**TASK GOAL:**
Below are records; work out how many of their lines contain "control" and give only that number.

*** Opening of DATASET RECORDS ***

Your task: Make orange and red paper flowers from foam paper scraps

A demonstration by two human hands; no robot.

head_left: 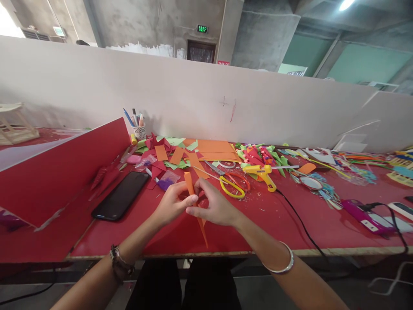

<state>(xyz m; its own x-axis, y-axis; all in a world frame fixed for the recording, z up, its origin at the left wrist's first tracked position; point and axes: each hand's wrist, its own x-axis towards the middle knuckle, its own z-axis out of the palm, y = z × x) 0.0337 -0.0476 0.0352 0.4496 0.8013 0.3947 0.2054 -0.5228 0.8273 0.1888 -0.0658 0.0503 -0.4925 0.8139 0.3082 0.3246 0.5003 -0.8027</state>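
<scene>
Between my two hands is a folded strip of orange paper (189, 181), its upper end sticking up and a thin pointed tail hanging below toward the table's front edge. My left hand (176, 202) pinches the strip from the left, thumb in front. From the right, my right hand (216, 204) also has its fingers closed on it; part of the paper is hidden behind the fingers. Just beyond my hands lie scissors (232, 188) with yellow and orange handles, and a yellow glue gun (263, 174) with its black cord trailing right.
A black phone (121, 196) lies left, beside an upright red board (71, 168). Orange sheets (213, 148), paper scraps and a pen cup (140, 130) stand at the back. Right of these are finished-looking paper pieces (258, 155) and a purple power strip (368, 218). A white partition (193, 99) rises behind.
</scene>
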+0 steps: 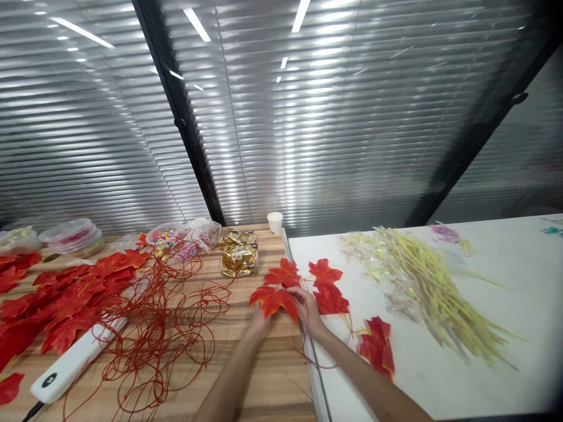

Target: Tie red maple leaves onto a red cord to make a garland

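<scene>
A red-orange artificial maple leaf [275, 300] is held up over the seam between the wooden and white tabletops. My left hand [261, 319] is behind and under this leaf, gripping it from below, its fingers mostly hidden. From the right, my right hand [309, 310] pinches at the leaf's edge with thumb and fingers closed. Just behind it shows a second maple leaf [284, 272]. More leaves [331, 298] lie right of my right hand, strung along a thin red cord [323, 367]. Another red leaf [377, 346] rests beside my right forearm on the white surface.
A tangle of red cord [162, 328] covers the wooden table left of my hands. Beyond are piled red leaves [83, 293], a white corded device [77, 360], gold packets [238, 258] and a paper cup [275, 223]. Pale yellow stems [433, 287] lie at right.
</scene>
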### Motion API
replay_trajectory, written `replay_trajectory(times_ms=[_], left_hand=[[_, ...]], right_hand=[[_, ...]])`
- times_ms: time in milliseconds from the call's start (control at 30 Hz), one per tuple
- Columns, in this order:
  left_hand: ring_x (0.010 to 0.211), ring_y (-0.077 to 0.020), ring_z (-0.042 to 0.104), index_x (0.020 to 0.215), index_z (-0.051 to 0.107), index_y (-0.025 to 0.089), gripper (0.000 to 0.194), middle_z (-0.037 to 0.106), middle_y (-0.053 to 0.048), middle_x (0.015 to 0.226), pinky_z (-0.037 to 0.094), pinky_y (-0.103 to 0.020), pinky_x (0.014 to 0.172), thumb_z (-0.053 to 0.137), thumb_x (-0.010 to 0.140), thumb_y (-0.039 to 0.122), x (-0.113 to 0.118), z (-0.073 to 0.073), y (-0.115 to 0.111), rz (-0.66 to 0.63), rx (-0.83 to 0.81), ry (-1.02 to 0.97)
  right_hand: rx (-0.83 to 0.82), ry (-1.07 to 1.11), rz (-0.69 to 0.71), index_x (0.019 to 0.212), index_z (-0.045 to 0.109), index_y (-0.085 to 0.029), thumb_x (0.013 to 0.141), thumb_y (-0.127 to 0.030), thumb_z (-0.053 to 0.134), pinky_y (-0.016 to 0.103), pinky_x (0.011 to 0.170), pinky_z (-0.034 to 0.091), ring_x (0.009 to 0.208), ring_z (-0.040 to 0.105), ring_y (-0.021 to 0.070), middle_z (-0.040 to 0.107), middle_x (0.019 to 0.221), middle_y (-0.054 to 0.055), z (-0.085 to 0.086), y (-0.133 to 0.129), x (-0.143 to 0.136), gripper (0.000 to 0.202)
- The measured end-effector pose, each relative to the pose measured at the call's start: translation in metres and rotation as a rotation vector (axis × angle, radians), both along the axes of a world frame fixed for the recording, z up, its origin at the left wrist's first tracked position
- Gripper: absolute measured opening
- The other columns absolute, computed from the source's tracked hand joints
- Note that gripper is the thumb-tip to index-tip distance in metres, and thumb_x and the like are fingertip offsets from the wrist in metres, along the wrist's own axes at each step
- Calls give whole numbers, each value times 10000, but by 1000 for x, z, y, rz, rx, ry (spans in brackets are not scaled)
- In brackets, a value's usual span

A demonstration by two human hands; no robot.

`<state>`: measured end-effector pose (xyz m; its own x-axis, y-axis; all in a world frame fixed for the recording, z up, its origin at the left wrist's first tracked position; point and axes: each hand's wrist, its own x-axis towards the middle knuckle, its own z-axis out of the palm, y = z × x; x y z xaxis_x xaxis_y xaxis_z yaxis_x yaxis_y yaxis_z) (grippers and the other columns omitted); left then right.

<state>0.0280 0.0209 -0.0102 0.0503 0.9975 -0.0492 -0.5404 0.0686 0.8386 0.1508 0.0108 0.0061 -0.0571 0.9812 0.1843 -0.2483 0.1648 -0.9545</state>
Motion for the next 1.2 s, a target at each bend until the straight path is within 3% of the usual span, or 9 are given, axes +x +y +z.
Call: replay_trajectory(times_ms=[900, 1200], left_hand=[[785, -181, 555, 742, 613, 176, 142, 600, -44, 825, 420, -317, 786, 659, 621, 235, 3, 18, -5, 19, -1, 91], [784, -180, 555, 759, 615, 187, 123, 604, -46, 828, 423, -312, 777, 644, 644, 220, 2, 10, -3, 5, 31, 85]], right_hand=[[51, -31, -13, 798, 621, -192, 695, -372, 626, 317, 727, 489, 787, 601, 213, 649, 821, 57, -8, 2, 1, 207], [25, -16, 6, 801, 622, -195, 695, -351, 632, 322, 743, 481, 806, 605, 220, 652, 846, 56, -6, 1, 1, 189]])
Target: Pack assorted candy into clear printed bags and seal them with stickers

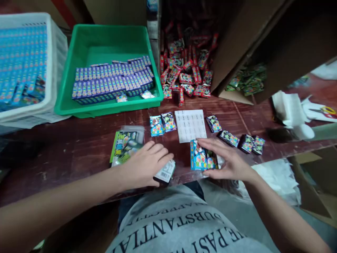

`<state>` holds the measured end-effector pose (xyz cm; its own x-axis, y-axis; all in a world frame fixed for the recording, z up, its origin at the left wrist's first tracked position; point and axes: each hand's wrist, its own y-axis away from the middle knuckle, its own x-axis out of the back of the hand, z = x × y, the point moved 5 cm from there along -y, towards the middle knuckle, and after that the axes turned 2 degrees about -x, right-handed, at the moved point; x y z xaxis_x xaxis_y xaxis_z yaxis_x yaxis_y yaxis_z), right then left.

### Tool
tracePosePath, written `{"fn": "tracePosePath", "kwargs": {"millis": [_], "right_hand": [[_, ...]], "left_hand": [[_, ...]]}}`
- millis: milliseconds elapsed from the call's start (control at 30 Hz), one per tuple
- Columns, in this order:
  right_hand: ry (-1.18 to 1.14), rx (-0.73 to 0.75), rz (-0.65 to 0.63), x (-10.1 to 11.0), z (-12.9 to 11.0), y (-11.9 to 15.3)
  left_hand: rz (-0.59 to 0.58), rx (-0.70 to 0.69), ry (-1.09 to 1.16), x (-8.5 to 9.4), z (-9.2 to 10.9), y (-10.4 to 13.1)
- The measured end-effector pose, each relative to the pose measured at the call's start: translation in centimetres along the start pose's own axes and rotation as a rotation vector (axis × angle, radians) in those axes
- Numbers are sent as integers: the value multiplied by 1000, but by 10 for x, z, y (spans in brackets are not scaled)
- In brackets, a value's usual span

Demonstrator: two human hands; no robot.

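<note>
Pinching small blue printed rectangular box (196, 160) and dark printed box (212, 162) side by side: right grip (234, 162). White printed sheet (191, 126) just beyond it. Left grip (146, 161) over white-labelled black pack (165, 173); cannot tell whether clasping.

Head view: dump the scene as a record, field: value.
Left hand: over a barcoded pack; grip unclear
Right hand: fingers around a blue packet and a dark packet, side by side
White label sheet: on table, beyond right hand
Green bin: rows of purple packets, beyond left hand
White basket: blue packs, left of green bin
Red packets: loose heap, right of green bin
</note>
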<state>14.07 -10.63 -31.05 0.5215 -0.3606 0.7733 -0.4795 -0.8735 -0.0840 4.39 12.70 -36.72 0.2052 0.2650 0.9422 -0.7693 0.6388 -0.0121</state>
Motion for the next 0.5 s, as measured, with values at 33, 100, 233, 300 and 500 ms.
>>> {"fn": "tracePosePath", "kwargs": {"millis": [33,100,233,300,500], "right_hand": [[40,-25,50,-5,-1,12],[147,-73,160,-18,-2,28],[238,-98,121,-52,4,37],[200,-79,17,-63,8,36],[113,18,-148,-68,18,28]], "left_hand": [[55,80,-14,2,3,-4],[130,215,-2,1,8,-11],[145,380,51,-16,16,-22],[103,419,112,-25,16,-25],[57,472,555,-37,3,-20]]}}
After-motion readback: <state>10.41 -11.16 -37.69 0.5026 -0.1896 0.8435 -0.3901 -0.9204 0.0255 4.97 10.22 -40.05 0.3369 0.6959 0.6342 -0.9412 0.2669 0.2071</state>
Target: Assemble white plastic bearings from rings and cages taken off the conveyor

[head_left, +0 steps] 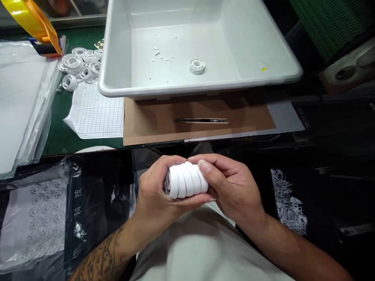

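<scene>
A row of several white plastic rings (187,181), lined up side by side like a short roll, lies between my two hands above my lap. My left hand (155,191) curls round its left end and underside, with the thumb along the top. At the right end, my right hand (234,187) grips the stack, its thumb pressed on the last ring. One similar white ring (197,66) sits in the large white bin (187,89) ahead, among small white scraps. Tweezers (202,121) rest on the brown cardboard (152,130) between the bin and me.
Loose white rings (77,64) are heaped left of the bin, behind a printed grid sheet (98,111). A yellow tape roll (29,21) and plastic-sleeved sheets (23,97) stand farther left. Bagged rings (47,210) lie lower left; white plastic scraps (288,203) lie lower right.
</scene>
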Tool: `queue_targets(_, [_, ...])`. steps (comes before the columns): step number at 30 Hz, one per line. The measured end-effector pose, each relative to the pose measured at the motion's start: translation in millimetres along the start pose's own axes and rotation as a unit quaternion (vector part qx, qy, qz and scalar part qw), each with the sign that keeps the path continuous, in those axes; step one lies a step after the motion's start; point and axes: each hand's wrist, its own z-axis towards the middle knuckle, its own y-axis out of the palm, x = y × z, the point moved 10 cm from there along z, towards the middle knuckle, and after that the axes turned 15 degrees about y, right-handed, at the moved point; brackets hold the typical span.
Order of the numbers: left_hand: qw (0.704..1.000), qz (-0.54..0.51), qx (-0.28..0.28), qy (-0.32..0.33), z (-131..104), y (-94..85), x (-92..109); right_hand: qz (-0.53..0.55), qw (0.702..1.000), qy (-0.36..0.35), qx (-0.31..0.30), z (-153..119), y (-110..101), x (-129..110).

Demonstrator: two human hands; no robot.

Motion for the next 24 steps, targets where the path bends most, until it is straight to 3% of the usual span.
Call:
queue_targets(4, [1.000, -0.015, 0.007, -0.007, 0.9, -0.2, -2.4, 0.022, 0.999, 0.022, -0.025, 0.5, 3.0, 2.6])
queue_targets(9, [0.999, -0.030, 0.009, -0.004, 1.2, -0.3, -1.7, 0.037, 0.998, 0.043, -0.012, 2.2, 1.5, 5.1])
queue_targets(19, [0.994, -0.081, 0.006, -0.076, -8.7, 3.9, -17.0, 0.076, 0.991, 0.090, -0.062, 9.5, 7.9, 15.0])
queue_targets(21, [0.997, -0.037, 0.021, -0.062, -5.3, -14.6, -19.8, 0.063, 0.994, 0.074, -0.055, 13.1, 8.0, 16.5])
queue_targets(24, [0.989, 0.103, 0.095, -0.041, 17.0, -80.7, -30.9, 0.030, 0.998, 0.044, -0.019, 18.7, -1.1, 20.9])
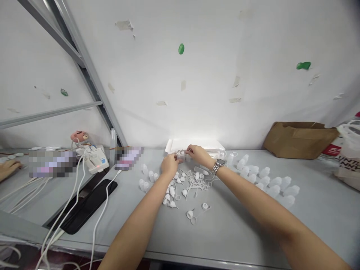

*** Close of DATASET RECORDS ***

**OUTPUT OF THE EXERCISE:**
2